De elektriciteitsproductie uit hernieuwbare bronnen is in de eerste helft van 2023 gestegen naar 27,6 miljard kilowattuur. Dat is 14 procent meer dan een jaar eerder. Hiermee kwam het aandeel hernieuwbare elektriciteit uit op 46 procent van de totale elektriciteitsproductie, meldt het Centraal Bureau voor de Statistiek (CBS). De productie uit zon en wind namen in de eerste jaarhelft toe en die uit fossiele bronnen daalde juist.
De elektriciteitsproductie uit zonne-energie steeg met 25 procent naar 11 miljard kilowattuur door het gebruik van meer zonnepanelen. Tegelijkertijd nam de productie uit wind met 16 procent toe tot 13 miljard kilowattuur. Dat kwam door meer capaciteit op zee en door meer gunstige wind op land. Uit biomassa kwam er minder elektriciteit, vooral als gevolg van de lagere bijstook door kolencentrales.

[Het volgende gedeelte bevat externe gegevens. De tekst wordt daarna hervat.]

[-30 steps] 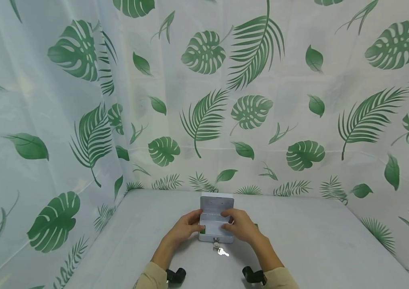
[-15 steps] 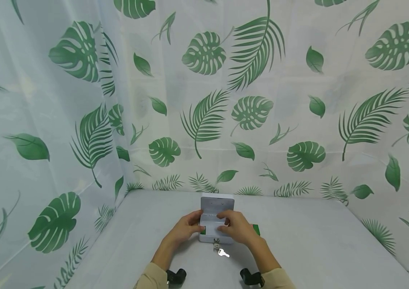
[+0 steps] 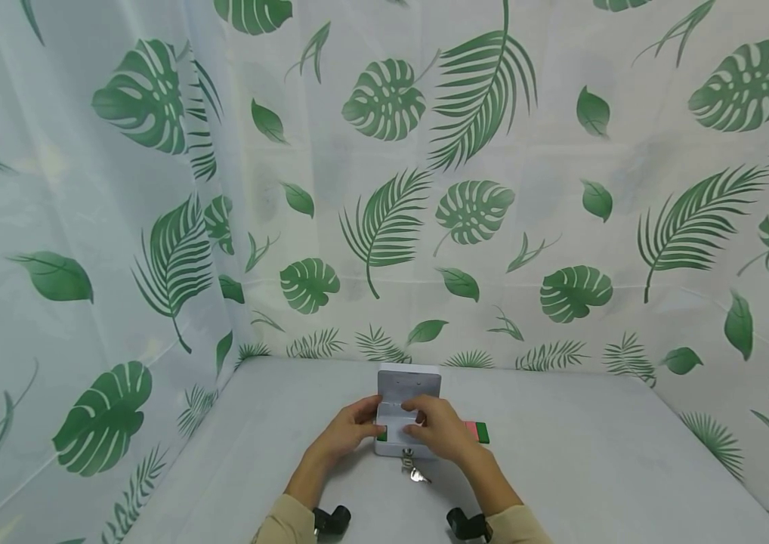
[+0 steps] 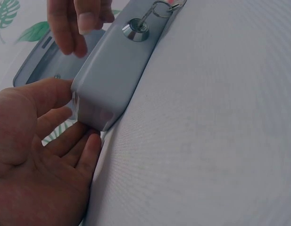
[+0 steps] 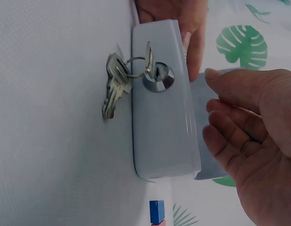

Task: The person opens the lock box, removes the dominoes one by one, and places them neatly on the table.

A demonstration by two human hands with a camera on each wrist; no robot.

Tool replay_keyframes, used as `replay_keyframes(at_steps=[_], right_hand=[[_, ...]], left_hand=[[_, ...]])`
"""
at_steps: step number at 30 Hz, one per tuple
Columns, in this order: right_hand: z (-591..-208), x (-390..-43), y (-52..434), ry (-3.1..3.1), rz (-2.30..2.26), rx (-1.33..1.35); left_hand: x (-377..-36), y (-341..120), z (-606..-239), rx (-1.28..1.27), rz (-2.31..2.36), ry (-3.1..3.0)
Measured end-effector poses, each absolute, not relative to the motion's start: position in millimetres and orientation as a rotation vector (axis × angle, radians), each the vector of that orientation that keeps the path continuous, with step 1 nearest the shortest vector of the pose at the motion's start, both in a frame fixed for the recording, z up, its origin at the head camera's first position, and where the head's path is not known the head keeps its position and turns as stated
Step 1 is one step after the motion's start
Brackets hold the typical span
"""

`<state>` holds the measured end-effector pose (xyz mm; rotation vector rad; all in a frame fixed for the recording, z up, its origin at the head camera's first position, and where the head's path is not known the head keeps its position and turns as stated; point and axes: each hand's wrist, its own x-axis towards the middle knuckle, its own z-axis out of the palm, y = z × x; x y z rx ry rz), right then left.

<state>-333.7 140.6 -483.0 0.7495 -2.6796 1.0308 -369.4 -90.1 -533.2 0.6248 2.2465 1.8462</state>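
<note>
- Our right hand (image 3: 440, 432) hangs over the open box (image 3: 406, 438), fingers (image 5: 230, 120) loosely bent and reaching down past the front wall toward the inside; we see nothing between them, so we take it as relaxed and holding nothing.
- Our left hand (image 3: 347, 432) braces the box at its left corner: thumb on the front edge, fingers (image 4: 72, 143) laid straight along the side wall, pressing rather than wrapping.
- Box lies directly beneath and just ahead of the right hand, so the reach is downward and slightly away from us. Its long axis runs left to right across us, and the lid (image 3: 409, 384) stands raised at the far side.
- Both hands are at the box; the right one is the nearer to its opening, the left only to its outer wall.
- A key (image 5: 149, 61) sits in the lock (image 5: 158, 77) on the front wall, facing us, with spare keys (image 5: 113, 84) hanging from its ring onto the table (image 3: 595, 453).
- Just right of the box, partly behind the right hand, lie small red and green blocks (image 3: 476, 431); the right wrist view also shows a blue block (image 5: 156, 211) there.
- A leaf-print curtain (image 3: 384, 189) closes in the table behind and at both sides.
</note>
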Motion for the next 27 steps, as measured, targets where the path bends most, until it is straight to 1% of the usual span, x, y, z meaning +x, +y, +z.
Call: replay_keyframes(at_steps=[27], right_hand=[[-491.7, -337.5, 131.4, -2.697, 1.04, 0.834]], left_hand=[[-367.5, -90.1, -532.6, 0.59, 1.849, 2.239]])
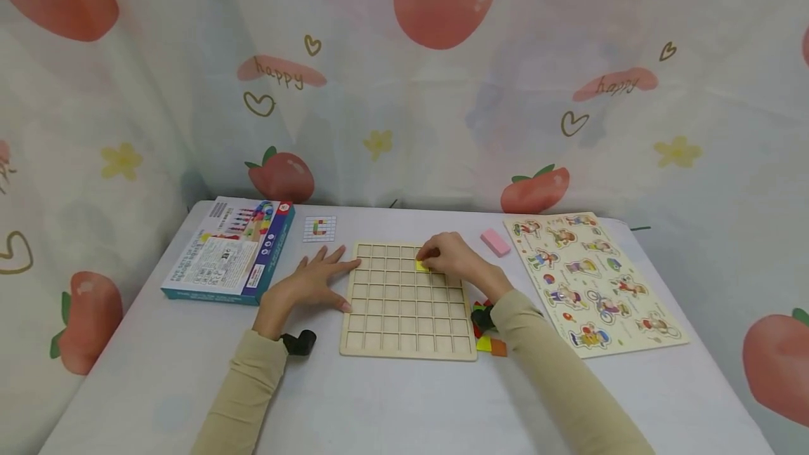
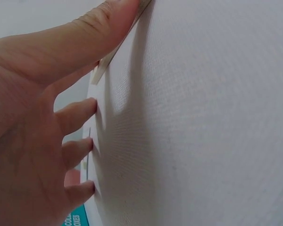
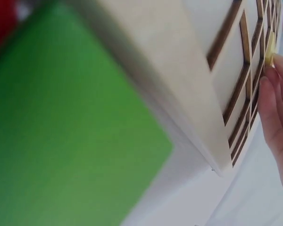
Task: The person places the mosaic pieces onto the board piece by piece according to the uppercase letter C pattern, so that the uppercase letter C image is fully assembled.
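Note:
A wooden grid board (image 1: 407,355) lies flat on the white table, divided into square cells by raised strips. My right hand (image 1: 451,258) is over its upper right part, where thumb and fingers pinch a yellow square tile (image 1: 422,267). In the right wrist view, the yellow tile (image 3: 270,47) stands tilted between the fingertips, right at the grid strips. My left hand (image 1: 310,283) rests spread at the board's left side, index finger and thumb at its edge. The left wrist view has the thumb (image 2: 104,28) along that edge and the other fingertips on the tablecloth.
Loose coloured tiles (image 1: 483,344) lie right of the board, partly hidden by the right wrist; a green one (image 3: 85,122) looms close in the right wrist view. Around are a box (image 1: 218,258), a pattern card (image 1: 319,229), a pink block (image 1: 495,242) and a picture puzzle board (image 1: 584,293).

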The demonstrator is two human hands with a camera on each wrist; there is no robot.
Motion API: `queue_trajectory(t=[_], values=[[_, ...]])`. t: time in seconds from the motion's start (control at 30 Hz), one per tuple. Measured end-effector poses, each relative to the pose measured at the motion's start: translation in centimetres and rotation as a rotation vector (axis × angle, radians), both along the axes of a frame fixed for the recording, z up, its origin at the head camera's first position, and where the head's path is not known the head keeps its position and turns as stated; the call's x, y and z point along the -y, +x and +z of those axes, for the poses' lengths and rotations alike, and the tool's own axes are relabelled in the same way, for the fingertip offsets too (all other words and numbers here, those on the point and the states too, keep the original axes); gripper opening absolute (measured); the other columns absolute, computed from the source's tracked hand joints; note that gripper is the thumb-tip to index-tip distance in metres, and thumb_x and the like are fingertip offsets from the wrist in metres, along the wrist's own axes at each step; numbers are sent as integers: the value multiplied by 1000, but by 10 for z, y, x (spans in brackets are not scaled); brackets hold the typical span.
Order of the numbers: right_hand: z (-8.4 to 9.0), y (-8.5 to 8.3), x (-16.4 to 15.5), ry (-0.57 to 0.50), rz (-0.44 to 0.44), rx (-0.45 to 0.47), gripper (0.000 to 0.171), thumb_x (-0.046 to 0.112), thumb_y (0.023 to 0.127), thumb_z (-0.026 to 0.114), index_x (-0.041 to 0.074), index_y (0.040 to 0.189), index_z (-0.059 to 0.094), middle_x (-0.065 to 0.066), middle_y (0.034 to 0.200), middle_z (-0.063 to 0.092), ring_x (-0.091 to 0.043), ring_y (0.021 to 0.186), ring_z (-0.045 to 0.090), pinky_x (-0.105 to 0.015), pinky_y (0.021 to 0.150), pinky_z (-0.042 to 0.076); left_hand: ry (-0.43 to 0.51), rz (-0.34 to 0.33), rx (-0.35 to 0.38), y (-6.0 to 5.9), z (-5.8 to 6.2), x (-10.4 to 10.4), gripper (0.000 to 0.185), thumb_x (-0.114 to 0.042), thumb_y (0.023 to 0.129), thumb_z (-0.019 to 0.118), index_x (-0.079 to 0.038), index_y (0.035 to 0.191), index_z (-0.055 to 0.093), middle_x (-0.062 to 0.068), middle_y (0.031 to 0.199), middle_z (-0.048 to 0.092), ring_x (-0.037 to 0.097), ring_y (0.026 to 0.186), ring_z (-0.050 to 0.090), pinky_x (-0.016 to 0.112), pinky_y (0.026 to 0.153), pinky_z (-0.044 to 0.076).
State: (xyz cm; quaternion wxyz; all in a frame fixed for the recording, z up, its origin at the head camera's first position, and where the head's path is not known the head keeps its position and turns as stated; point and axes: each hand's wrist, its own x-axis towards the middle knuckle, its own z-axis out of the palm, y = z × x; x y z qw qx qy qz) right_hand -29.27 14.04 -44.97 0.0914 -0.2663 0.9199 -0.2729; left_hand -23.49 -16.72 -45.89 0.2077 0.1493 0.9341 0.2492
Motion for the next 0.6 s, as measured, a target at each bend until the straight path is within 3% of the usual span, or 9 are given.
queue_trajectory(t=[0.13,0.37,0.6], values=[[2,2,-2,10,21,-8,12,6,94,73,3,103,80,-12,106,78,-27,100,70,-41,91,59,0,-2,2,0,0,-1,94,-38,79,88,-26,159,41,14,173,14,44,159,-4,67,125,-6],[7,7,-13,-33,14,44,16,6,94,71,5,108,78,-6,103,78,-19,92,69,-37,86,58,4,2,3,1,0,0,96,-38,78,89,-25,160,40,14,173,13,44,159,-5,67,125,-7],[7,17,-33,-33,8,24,16,6,95,69,5,109,77,-7,102,78,-19,91,67,-35,83,57,13,-2,3,0,-2,1,97,-38,79,88,-23,161,38,15,173,13,45,159,-5,68,124,-7]])
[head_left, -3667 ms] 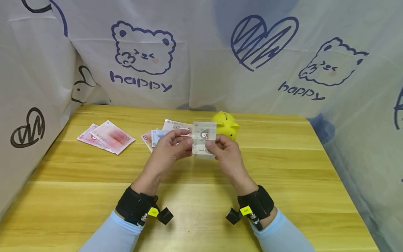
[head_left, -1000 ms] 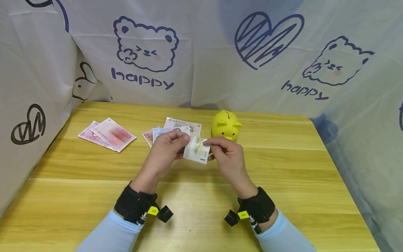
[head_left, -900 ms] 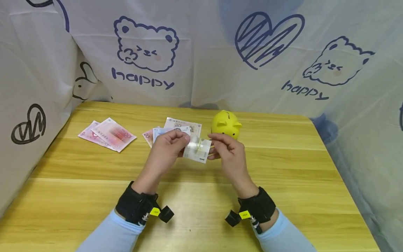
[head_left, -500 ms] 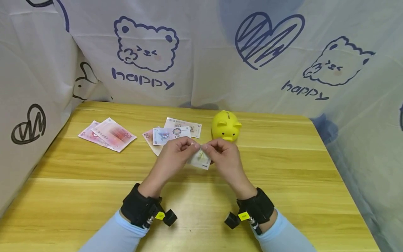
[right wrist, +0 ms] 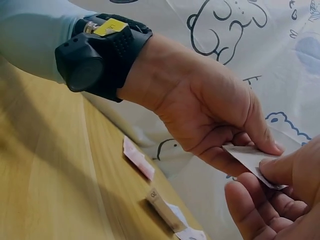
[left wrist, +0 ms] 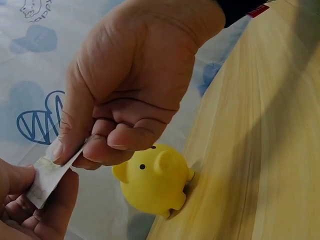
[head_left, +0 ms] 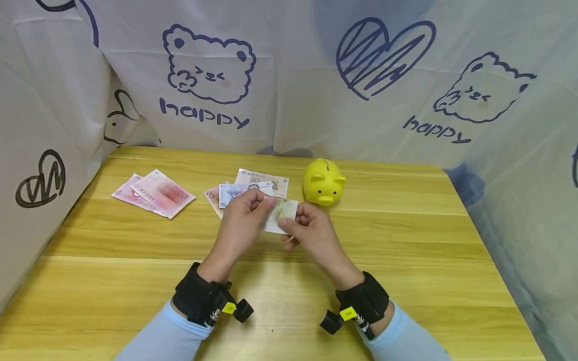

De elektriciteitsproductie uit fossiele bronnen daalde met 8 procent naar 30 miljard kilowattuur. Kolencentrales produceerden 16 procent minder elektriciteit, met name als gevolg van hogere prijzen voor kolen en CO2. De productie uit aardgas nam af met 6 procent. Dat kwam vooral door de hogere prijzen voor aardgas en in mindere mate voor CO2. Zowel de relatief duurdere productie uit aardgas als die uit kolen moest volgens het CBS wijken voor de toegenomen goedkopere productie uit hernieuwbare bronnen.
De invoer van elektriciteit daalde in de eerste jaarhelft met 3 procent. De import uit Denemarken en het Verenigd Koninkrijk nam af, terwijl de invoer uit Noorwegen steeg. De uitvoer van elektriciteit steeg met 17 procent. Vooral de uitvoer naar Duitsland nam toe, met name omdat in Duitsland de elektriciteitsproductie daalde door een lagere productie van Duitse kolen- en kerncentrales. Nederland voert al zeven kwartalen op rij per saldo meer elektriciteit uit dan in.